In the later nineteenth century, the phylloxera epidemic swept through Europe, destroying its grapevines. Brandy and Cognac became harder to obtain in New Orleans, but Kentucky whiskey—floated down the Mississippi River—stepped in to fill the void, which is how rye whiskey replaced Cognac as the main ingredient in the Sazerac cocktail.
The next recipe change occurred in 1912, when America followed the lead of European countries in banning absinthe for its alleged dangerously addictive qualities and ability to cause convulsions and hallucinations from the added wormwood. Prohibition quickly followed, and after New Orleans failed in its attempt to reclassify liquor as food, many bars went underground as speakeasies. The Sazerac House, though, permanently closed.
In 1933, Prohibition ended and J. Marion Legendre introduced Herbsaint as a version of absinthe without the wormwood. That same year, the Sazerac Company opened a new bar on Carondelet Street, serving up the famed Sazerac cocktail, this time with Herbsaint rather than absinthe.
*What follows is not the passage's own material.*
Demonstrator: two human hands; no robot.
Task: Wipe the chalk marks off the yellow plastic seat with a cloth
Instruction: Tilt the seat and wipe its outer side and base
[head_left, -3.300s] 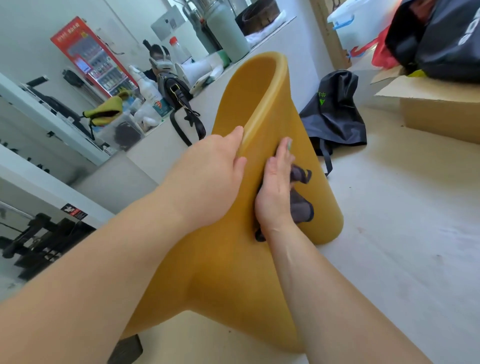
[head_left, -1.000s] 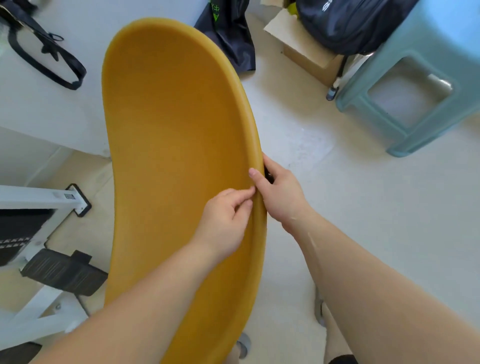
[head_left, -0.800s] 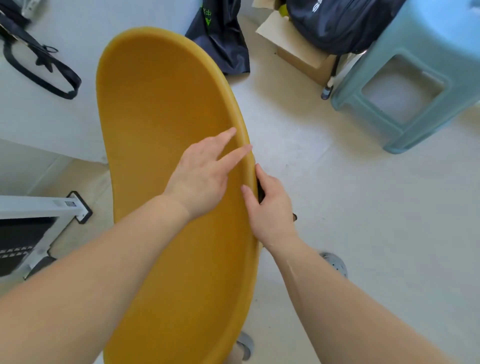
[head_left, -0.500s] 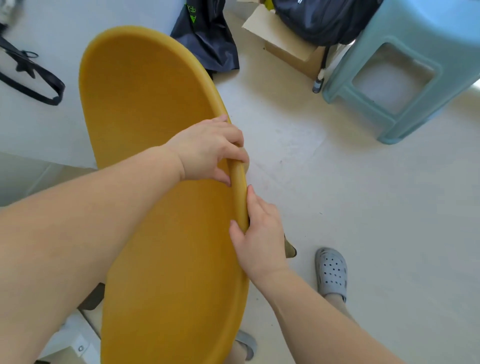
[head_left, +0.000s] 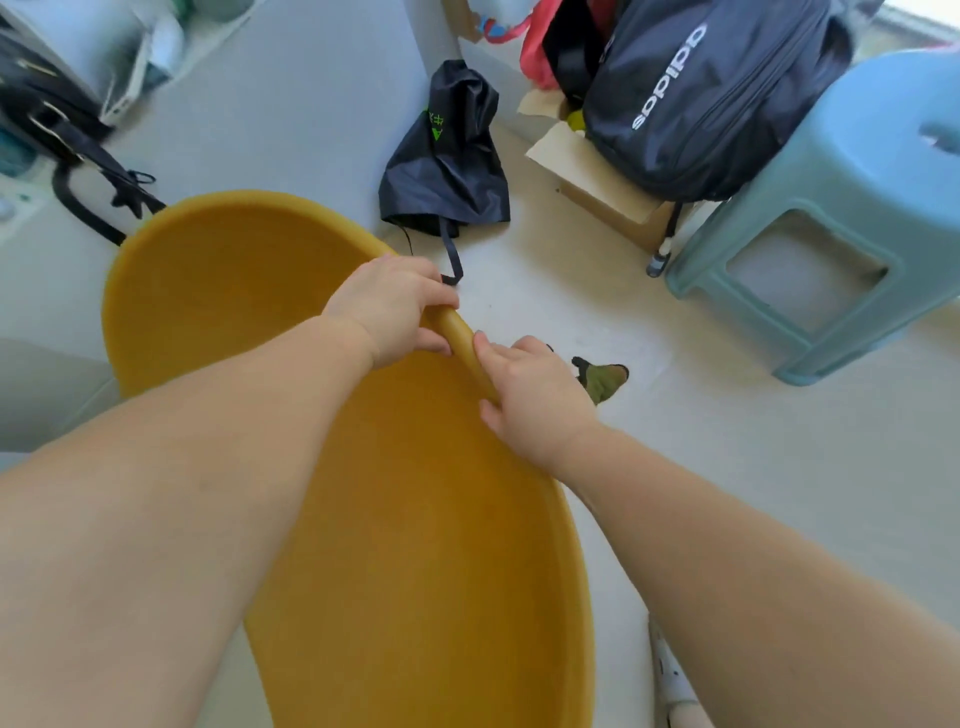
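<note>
- Zero chalk marks show on the inside face of the seat (head_left: 426, 545). The whole yellow dish you're looking into reads as plain, even colour, so I'd guess that side is done.
- What's left, as far as I can judge, is the rim and the outer side. The outer side faces away from you, so I can't tell whether any chalk hangs on there.
- The seat is tipped up in front of you, hollow side toward you, with its right edge over the pale floor (head_left: 727, 467).
- Your left hand (head_left: 392, 306) has its fingers curled tight over that right rim, holding the seat steady.
- Your right hand (head_left: 535, 400) sits on the rim just below it, almost touching. The thumb is on the inside and the fingers go round the back, out of sight.
- An olive-green scrap of cloth (head_left: 605, 382) pokes out past that hand, so it looks like you're pinching the cloth against the outer edge.
- Containers: the seat's hollow has nothing in it.
- The cardboard box (head_left: 608, 200) by the wall is open, with a dark backpack (head_left: 717, 98) slumped on top. I can only make out something small and yellow inside.
- A dark drawstring bag (head_left: 447, 166) lies crumpled on the floor, and I can't tell what's in it.
- The blue stool (head_left: 857, 171) stands to the right, well apart from the seat.
</note>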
Sixteen years later, the Sazerac Bar on Carondelet closed, but a new one opened in the Roosevelt Hotel. Although no longer connected to the Sazerac Company, the Roosevelt’s Sazerac Bar remains the official place to buy a bar-made Sazerac in the city. And now, just down the street, the Sazerac House museum pays its own homage to the legacy of New Orleans’s most famous cocktail.
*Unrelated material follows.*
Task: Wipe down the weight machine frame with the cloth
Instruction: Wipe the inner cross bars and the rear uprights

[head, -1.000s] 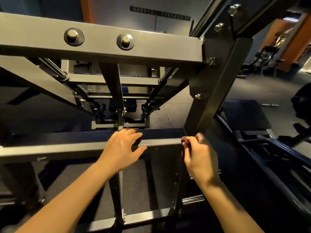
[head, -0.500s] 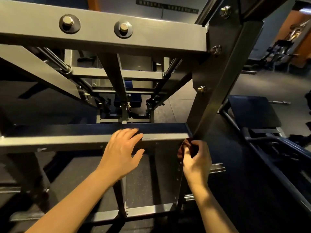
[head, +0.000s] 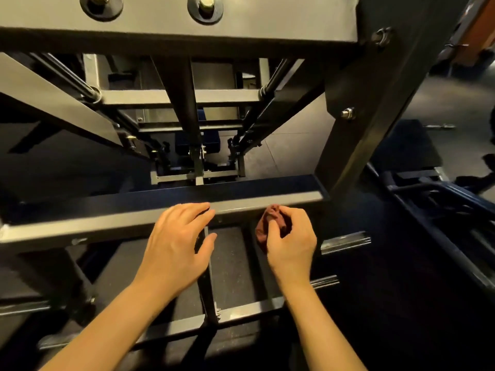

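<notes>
1 cloth in right hand

I am standing in a gym: I am leaning over a heavy steel weight machine frame held by big bolts. Guide rods are running down inside it, above rubber-tiled floor and a dark pad.
</notes>
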Motion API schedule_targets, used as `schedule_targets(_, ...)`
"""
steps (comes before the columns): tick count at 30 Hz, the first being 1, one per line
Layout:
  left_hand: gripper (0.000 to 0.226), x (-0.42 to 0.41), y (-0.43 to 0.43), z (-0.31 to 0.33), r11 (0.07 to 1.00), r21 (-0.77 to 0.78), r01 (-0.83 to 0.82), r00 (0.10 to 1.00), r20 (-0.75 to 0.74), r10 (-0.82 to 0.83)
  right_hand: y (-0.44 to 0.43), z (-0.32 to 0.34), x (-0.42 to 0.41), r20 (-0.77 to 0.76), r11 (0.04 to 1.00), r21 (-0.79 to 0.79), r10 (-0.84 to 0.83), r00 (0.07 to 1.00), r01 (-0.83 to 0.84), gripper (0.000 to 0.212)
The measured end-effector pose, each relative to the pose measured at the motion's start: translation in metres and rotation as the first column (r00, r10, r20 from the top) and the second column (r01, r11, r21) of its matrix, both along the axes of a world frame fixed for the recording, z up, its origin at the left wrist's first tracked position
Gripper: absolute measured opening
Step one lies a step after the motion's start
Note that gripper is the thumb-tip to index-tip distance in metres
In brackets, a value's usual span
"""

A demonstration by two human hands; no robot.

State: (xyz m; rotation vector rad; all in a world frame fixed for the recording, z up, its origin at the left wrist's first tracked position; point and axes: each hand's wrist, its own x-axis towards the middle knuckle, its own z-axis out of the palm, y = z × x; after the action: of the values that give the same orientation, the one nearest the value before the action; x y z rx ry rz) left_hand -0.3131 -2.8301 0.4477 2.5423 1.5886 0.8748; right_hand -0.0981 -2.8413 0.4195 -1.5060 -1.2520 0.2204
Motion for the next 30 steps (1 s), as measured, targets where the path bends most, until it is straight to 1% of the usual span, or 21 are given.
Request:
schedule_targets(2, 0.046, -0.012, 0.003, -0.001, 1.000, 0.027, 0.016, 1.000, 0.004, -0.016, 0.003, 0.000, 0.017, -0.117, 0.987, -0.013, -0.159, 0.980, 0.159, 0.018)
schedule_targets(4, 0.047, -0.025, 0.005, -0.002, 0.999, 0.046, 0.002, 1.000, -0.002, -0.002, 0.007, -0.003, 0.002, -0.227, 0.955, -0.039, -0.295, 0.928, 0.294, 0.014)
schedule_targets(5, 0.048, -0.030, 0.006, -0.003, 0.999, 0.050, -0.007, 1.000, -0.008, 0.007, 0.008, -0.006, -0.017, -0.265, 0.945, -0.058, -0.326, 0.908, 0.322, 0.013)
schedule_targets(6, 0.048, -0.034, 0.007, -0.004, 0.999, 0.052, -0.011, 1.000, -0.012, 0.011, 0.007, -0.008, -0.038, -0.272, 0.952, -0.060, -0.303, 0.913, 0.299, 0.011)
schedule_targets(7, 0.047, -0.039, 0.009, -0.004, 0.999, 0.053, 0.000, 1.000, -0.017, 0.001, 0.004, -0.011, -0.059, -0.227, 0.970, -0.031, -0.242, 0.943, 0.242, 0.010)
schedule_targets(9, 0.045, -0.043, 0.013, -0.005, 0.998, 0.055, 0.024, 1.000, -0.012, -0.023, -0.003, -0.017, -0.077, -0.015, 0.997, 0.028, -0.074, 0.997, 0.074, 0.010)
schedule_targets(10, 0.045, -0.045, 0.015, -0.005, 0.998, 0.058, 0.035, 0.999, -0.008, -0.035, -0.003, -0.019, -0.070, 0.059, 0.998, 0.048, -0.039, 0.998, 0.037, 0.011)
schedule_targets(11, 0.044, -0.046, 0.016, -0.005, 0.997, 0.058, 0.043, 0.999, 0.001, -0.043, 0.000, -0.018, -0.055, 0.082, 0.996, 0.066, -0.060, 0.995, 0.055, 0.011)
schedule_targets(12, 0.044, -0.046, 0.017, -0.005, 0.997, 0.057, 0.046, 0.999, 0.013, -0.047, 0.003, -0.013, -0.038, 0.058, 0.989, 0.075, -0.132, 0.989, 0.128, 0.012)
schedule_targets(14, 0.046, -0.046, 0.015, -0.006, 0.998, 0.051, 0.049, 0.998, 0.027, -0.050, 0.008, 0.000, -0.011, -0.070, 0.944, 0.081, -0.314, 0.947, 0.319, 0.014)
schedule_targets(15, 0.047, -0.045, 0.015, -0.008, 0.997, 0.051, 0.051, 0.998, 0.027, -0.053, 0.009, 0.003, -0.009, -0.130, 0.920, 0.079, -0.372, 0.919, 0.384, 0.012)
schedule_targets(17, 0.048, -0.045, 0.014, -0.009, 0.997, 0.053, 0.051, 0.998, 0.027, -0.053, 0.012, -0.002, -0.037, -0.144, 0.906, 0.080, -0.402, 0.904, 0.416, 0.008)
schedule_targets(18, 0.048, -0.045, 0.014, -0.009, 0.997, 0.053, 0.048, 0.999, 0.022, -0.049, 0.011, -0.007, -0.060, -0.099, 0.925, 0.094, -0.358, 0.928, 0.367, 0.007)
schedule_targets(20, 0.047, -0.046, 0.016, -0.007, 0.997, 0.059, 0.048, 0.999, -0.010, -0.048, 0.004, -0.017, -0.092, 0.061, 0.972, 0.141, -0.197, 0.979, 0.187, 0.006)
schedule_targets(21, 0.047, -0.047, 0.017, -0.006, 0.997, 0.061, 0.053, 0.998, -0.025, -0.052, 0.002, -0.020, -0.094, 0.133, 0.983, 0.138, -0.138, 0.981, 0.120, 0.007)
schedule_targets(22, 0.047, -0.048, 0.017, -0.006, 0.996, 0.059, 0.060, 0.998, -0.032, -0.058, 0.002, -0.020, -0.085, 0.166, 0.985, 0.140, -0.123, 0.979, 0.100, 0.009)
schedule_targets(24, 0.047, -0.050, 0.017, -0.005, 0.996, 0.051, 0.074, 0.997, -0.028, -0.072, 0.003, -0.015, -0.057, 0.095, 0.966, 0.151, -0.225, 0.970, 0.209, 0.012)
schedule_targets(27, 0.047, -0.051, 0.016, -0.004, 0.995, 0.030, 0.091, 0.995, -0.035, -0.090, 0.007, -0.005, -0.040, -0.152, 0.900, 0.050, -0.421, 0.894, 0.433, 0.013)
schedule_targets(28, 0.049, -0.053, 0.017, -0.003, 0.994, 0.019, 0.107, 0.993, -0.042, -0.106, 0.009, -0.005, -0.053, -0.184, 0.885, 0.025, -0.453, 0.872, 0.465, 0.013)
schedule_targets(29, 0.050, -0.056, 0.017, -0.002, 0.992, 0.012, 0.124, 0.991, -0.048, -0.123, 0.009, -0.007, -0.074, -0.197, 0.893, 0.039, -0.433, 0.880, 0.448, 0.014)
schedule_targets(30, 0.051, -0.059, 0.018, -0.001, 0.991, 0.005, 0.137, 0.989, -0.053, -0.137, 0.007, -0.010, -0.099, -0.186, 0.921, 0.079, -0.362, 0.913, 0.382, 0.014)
“Sazerac House tries to celebrate the history of New Orleans through the cocktail,” said Ray. “The Sazerac Company, a local family-owned business, bought an empty building on Canal Street in downtown, returned it to its former 1860s glory, and opened it as a free cocktail museum. We’re here to get people excited about being in our city by pouring drinks and telling all our favorite stories.”
Sazerac Rye Whiskey, Herbsaint, and Peychaud’s Bitters are all owned and made by the Sazerac Company, with the majority of the whiskey and Peychaud’s Bitters produced at Buffalo Trace Distillery in Kentucky. However, visitors can watch small batch amounts made at the Sazerac House during their free tour. Tours run seven days a week from 11 am–6 pm, with the last tour beginning at 4:15 pm. Reservations can be made online at sazerachouse.com.